→ **RECORDS SUPPLIED**
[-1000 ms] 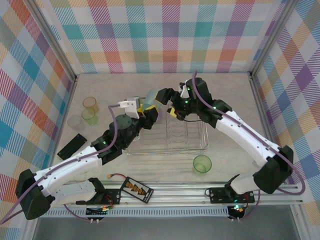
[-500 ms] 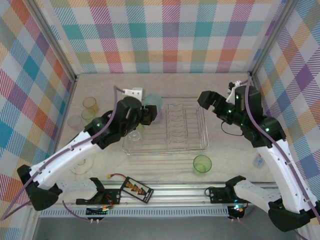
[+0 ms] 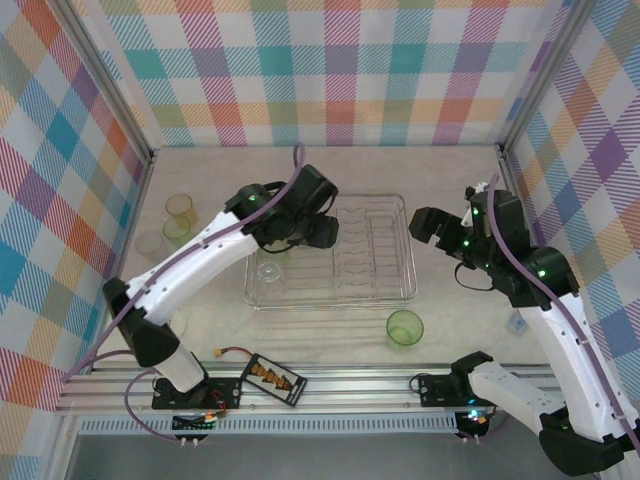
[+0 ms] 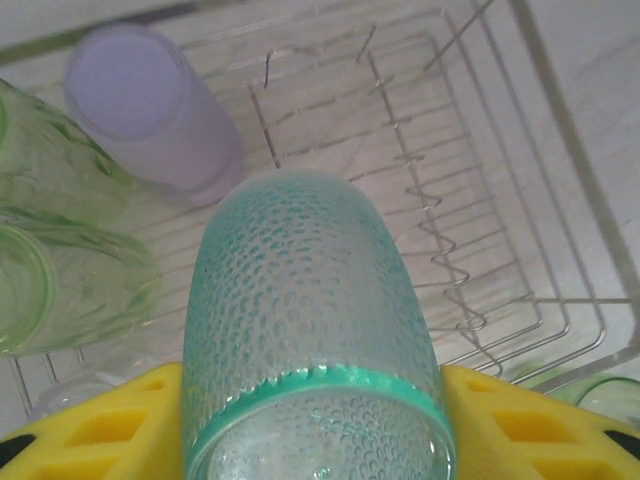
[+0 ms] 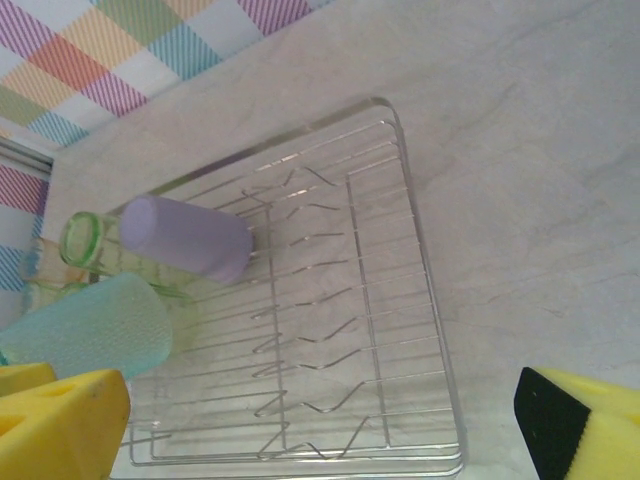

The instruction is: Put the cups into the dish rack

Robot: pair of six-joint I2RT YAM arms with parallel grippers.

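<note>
Left fingers (image 4: 90,430) clamp teal cup (image 4: 310,330) — over dish rack (image 4: 480,180).

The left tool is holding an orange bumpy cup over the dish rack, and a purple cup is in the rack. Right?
Not quite: the bumpy cup in the left tool is teal, not orange, as the left wrist view shows. It is over the dish rack, and the purple cup is in it.
</note>
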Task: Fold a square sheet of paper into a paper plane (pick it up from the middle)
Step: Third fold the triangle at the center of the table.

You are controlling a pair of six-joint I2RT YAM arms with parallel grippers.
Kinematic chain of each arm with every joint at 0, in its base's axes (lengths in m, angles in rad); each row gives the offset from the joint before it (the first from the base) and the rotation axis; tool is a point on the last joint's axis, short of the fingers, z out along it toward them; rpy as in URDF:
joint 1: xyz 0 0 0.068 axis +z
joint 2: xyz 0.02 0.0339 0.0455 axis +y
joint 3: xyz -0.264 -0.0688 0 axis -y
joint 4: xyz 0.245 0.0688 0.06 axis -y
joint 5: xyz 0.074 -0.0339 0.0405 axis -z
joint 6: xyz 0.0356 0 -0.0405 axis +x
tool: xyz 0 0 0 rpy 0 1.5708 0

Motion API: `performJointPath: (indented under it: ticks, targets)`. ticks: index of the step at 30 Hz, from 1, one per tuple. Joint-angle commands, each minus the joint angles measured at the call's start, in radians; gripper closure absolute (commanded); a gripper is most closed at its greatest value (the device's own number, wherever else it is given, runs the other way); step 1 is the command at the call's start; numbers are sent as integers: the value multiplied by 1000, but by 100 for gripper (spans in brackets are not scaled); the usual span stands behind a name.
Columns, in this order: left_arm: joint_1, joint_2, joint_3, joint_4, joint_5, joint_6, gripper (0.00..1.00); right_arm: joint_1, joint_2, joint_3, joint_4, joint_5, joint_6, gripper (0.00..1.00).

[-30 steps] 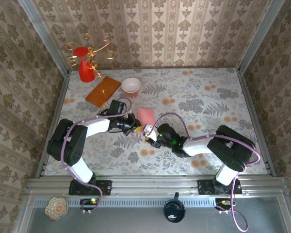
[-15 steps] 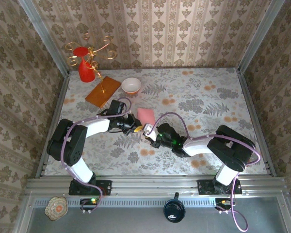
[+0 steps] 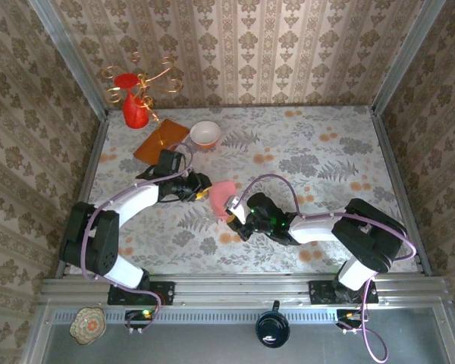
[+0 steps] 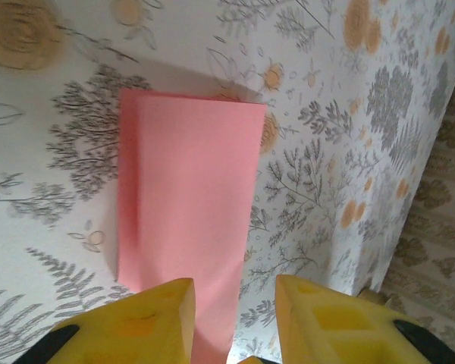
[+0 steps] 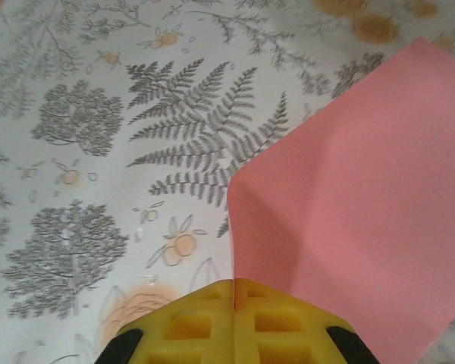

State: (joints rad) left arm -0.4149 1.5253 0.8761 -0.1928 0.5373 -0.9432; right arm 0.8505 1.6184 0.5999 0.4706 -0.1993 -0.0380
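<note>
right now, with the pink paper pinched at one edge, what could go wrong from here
1. The right tool is shut on one edge of the square sheet of paper, which buckles beside the grip; a pull could crumple or tear it.
2. The left tool stands open over the sheet, so nothing else pins it; it might slide and skew the fold.

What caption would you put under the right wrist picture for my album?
Right gripper pinches the folded pink paper by its edge over the flowery table.
</note>
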Motion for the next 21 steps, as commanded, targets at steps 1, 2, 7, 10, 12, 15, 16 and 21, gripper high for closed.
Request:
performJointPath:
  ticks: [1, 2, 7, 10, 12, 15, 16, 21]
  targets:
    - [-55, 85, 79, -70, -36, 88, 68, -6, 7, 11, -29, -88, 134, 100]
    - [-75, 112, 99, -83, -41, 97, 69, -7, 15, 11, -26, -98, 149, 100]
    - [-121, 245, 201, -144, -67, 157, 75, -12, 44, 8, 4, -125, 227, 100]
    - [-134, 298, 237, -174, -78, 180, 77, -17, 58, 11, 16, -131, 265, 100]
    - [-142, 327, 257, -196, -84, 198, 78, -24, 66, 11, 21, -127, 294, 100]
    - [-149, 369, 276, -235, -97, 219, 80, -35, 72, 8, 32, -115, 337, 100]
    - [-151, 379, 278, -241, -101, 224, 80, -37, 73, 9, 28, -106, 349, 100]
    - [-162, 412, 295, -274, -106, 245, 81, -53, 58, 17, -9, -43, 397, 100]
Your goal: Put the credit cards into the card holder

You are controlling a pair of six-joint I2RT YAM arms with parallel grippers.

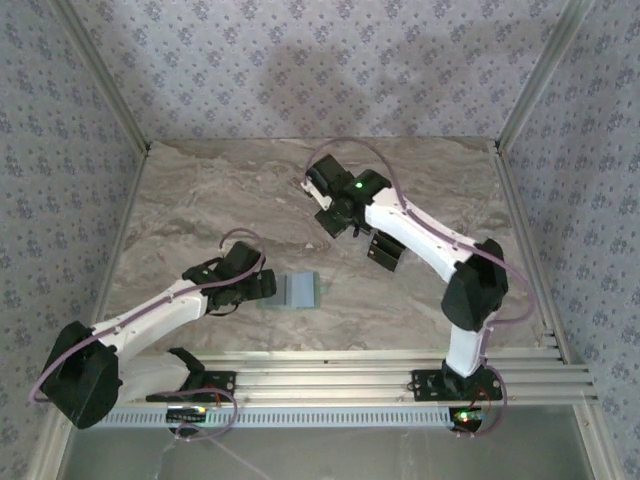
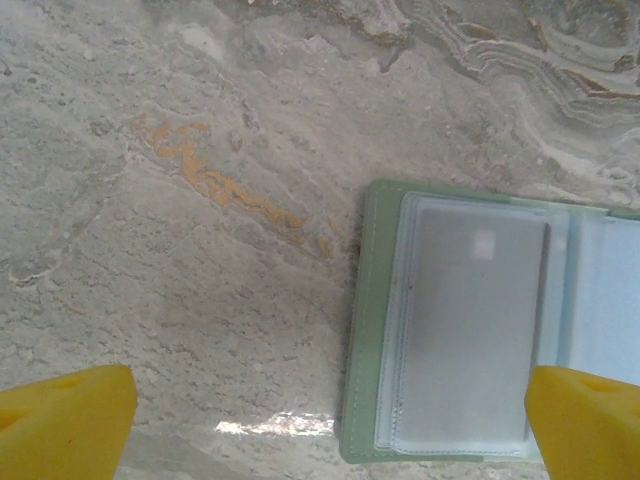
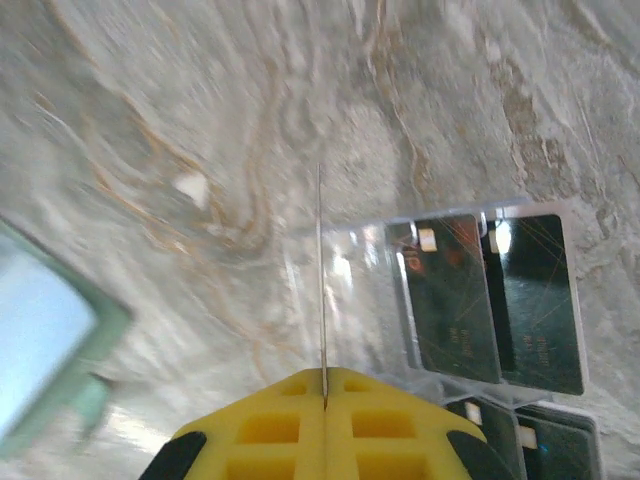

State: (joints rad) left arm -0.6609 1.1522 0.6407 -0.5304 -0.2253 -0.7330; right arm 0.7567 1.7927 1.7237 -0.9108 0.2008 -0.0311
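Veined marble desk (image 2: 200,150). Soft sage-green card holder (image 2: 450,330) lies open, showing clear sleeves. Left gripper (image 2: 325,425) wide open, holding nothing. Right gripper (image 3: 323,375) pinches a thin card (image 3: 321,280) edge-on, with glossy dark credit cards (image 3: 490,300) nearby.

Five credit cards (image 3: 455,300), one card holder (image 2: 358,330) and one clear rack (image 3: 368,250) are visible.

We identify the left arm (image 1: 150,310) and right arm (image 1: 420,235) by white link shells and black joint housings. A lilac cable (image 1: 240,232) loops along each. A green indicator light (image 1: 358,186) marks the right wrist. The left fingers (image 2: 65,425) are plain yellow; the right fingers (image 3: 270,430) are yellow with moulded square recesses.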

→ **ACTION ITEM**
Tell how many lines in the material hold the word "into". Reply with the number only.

→ **ANSWER SPACE**
3